# EXERCISE PROMPT
Skip all pictures. Set down only the lines starting at the line containing "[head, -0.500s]" and running to the end of the listing.

[GIVEN DATA Boundary: Start]

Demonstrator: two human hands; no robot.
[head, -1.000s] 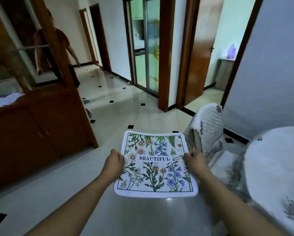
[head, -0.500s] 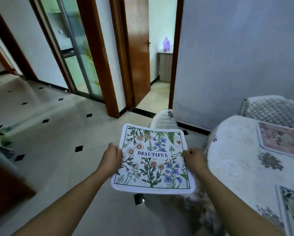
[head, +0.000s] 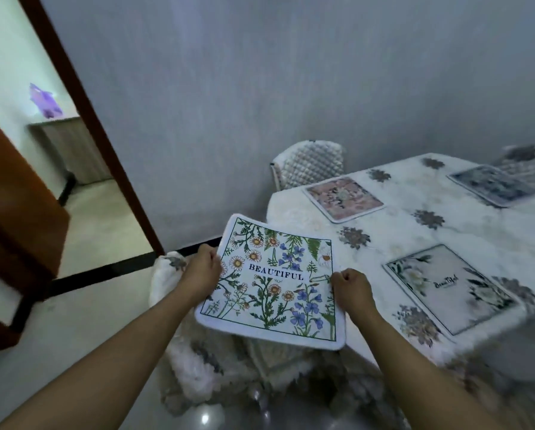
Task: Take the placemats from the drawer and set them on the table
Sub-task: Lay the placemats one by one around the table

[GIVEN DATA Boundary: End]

# SOLVED EXERCISE
[head, -0.500s] 
[head, +0.000s] 
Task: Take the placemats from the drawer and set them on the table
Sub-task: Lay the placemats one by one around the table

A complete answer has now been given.